EXERCISE REQUIREMENTS = Retype the data exactly, from its first line to the line containing "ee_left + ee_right", including both, and skip any picture.

(Dataset entries)
○ ○ ○ ○ ○ ○ ○

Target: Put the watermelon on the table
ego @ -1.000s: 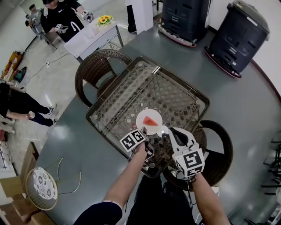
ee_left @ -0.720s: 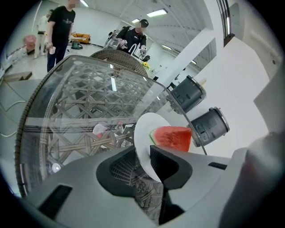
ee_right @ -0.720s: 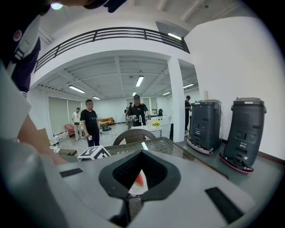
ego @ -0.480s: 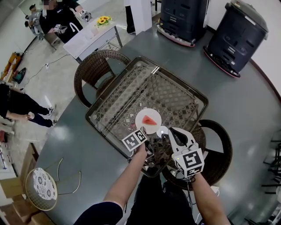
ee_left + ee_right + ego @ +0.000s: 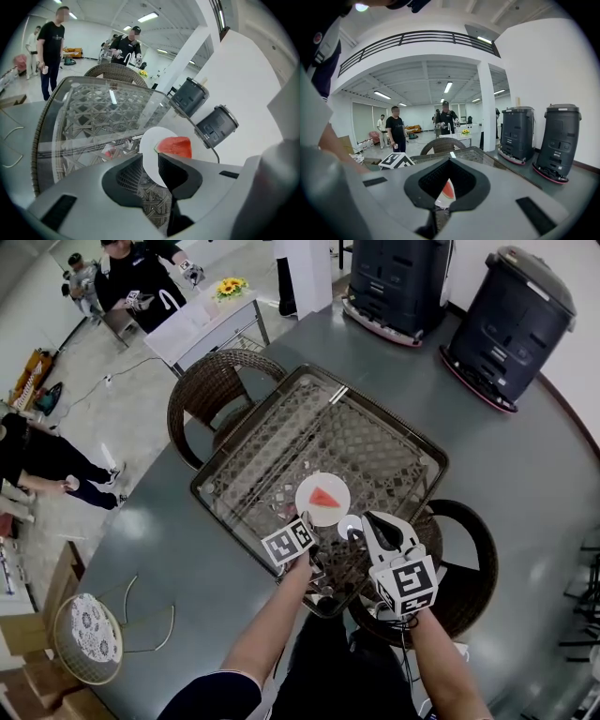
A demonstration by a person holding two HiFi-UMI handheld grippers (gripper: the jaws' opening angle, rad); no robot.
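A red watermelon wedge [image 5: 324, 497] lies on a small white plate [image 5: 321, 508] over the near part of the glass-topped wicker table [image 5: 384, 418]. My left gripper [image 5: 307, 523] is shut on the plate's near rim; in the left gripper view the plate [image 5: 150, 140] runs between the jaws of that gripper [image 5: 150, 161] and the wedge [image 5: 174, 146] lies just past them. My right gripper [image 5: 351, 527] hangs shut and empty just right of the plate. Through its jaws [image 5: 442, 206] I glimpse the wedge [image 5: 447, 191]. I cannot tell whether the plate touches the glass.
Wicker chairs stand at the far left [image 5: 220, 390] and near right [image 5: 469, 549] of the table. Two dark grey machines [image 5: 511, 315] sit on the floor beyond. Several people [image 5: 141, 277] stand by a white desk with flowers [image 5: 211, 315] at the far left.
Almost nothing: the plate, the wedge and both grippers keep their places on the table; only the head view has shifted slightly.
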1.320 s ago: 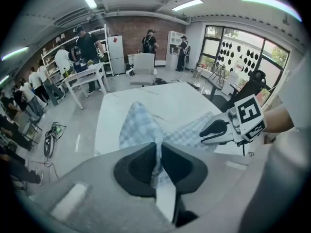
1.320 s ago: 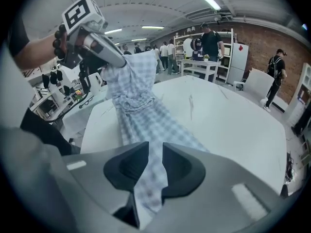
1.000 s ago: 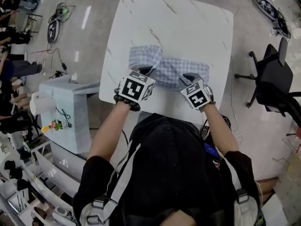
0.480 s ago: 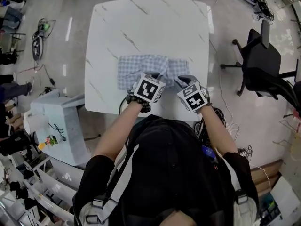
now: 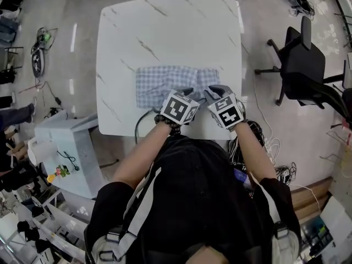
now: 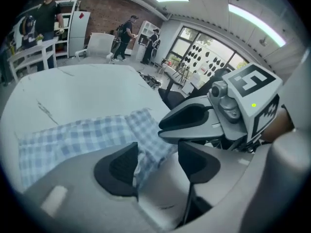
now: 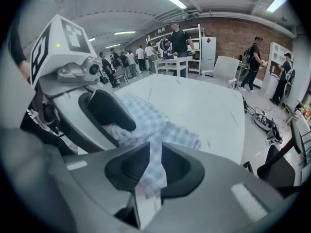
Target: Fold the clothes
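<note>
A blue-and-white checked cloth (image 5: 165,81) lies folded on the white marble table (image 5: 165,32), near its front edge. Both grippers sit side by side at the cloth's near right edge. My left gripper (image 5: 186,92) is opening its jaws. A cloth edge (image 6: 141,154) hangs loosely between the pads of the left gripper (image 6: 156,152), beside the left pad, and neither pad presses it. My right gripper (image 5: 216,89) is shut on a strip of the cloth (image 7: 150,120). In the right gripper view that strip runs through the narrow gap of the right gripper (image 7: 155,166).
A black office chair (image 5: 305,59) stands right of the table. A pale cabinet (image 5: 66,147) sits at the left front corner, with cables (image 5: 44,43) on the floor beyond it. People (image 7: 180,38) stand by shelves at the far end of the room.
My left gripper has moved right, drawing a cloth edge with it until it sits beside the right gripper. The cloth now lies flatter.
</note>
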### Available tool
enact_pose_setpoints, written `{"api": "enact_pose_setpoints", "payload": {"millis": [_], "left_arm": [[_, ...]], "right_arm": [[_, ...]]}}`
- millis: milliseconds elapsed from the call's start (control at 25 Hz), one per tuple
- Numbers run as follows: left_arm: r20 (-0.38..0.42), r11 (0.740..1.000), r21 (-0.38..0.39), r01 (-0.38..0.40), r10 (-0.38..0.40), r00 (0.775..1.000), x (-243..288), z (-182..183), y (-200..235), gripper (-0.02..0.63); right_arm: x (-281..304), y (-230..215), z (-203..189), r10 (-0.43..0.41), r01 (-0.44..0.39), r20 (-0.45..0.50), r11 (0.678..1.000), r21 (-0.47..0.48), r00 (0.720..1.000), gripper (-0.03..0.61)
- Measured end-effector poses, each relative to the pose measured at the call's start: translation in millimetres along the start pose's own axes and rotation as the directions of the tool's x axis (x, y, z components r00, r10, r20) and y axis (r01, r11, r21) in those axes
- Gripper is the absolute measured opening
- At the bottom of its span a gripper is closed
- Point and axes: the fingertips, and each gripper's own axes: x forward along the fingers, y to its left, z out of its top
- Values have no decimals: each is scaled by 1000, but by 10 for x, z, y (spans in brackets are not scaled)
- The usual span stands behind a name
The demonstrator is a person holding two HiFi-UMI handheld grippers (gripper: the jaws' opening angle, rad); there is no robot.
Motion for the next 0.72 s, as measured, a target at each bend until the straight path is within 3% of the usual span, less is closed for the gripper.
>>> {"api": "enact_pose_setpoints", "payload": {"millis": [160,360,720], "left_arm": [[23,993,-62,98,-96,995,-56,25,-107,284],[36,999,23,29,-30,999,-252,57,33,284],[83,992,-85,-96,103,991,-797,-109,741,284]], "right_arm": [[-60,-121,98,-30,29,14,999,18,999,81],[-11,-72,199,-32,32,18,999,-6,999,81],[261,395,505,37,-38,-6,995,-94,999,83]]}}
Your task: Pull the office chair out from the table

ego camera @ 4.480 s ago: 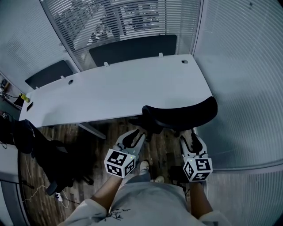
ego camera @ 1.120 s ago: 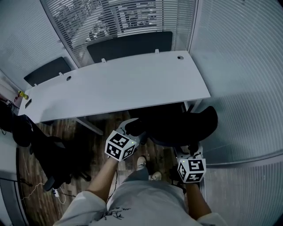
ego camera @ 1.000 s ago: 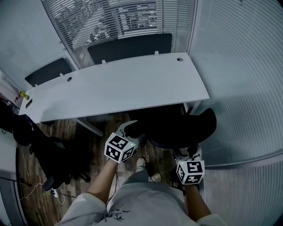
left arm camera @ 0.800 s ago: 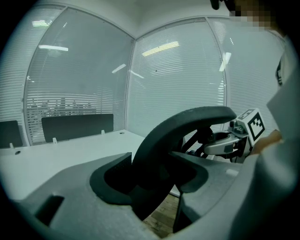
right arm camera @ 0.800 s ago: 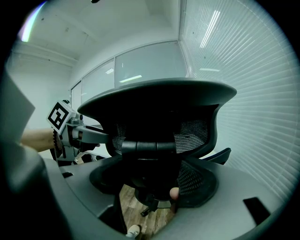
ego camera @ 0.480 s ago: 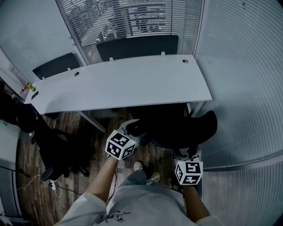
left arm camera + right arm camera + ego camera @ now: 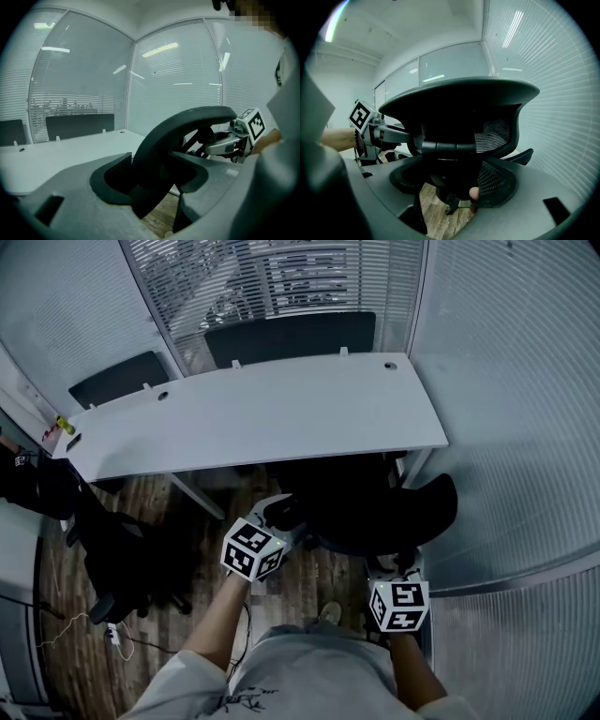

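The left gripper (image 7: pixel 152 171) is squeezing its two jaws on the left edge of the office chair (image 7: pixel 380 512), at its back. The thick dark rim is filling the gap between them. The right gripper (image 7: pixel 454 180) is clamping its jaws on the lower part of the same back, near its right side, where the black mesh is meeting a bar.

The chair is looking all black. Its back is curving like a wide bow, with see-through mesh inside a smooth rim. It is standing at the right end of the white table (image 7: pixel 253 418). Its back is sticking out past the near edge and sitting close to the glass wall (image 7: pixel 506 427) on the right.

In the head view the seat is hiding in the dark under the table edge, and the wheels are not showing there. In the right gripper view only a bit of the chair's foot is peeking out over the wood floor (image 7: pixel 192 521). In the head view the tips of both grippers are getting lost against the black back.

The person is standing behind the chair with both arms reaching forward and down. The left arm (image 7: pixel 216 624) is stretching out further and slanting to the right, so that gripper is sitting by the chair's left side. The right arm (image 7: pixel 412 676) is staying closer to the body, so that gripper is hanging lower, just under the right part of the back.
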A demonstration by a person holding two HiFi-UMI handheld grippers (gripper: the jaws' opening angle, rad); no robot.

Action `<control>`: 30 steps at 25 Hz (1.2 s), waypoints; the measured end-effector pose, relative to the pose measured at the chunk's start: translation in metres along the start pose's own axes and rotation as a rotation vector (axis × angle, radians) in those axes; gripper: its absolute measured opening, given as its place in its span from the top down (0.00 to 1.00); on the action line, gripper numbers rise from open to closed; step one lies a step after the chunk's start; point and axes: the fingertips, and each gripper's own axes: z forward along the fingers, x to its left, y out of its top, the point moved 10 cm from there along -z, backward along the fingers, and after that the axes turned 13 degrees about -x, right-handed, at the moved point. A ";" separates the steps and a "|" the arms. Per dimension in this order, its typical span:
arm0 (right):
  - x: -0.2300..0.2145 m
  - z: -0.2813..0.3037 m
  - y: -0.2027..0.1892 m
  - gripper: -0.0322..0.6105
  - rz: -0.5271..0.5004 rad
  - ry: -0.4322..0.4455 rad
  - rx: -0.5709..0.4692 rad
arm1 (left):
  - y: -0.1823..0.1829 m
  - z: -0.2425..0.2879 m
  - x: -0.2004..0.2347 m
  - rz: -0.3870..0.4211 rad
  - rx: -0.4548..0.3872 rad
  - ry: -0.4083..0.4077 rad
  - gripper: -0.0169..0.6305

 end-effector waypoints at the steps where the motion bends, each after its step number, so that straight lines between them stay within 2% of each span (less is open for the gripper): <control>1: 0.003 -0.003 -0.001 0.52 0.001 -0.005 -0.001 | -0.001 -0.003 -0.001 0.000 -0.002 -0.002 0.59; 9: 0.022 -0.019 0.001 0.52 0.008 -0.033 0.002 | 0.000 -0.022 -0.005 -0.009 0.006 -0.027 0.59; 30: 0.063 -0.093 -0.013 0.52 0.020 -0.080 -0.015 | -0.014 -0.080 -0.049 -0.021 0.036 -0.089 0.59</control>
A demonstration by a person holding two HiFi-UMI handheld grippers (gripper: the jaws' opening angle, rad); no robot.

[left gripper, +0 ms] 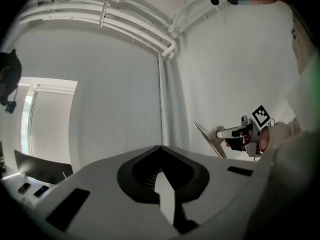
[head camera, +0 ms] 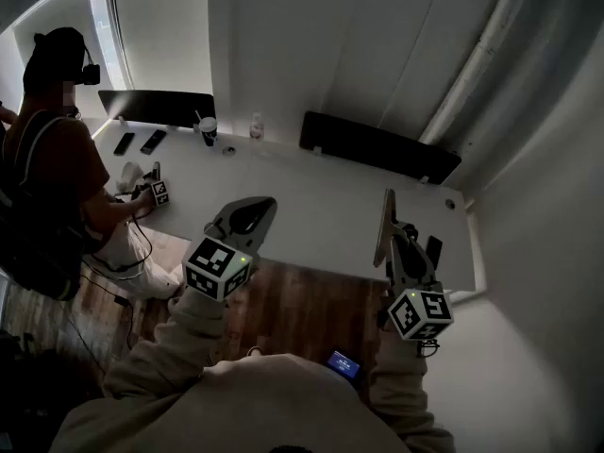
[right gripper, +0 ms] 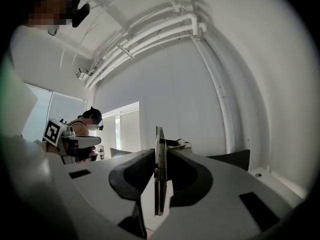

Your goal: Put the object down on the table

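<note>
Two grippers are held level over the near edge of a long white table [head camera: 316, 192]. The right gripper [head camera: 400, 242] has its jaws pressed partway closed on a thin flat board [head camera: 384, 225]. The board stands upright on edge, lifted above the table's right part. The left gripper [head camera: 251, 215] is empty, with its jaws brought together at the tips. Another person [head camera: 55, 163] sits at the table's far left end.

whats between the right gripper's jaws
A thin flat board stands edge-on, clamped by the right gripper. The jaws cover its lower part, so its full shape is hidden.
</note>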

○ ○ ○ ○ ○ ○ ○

TASK OUTPUT =
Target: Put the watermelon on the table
ego @ -1.000s: 
ee_left @ -0.720s: 
ee_right @ -0.720s: 
ego @ -0.480s: 
ee_left + ee_right + ego @ +0.000s: 

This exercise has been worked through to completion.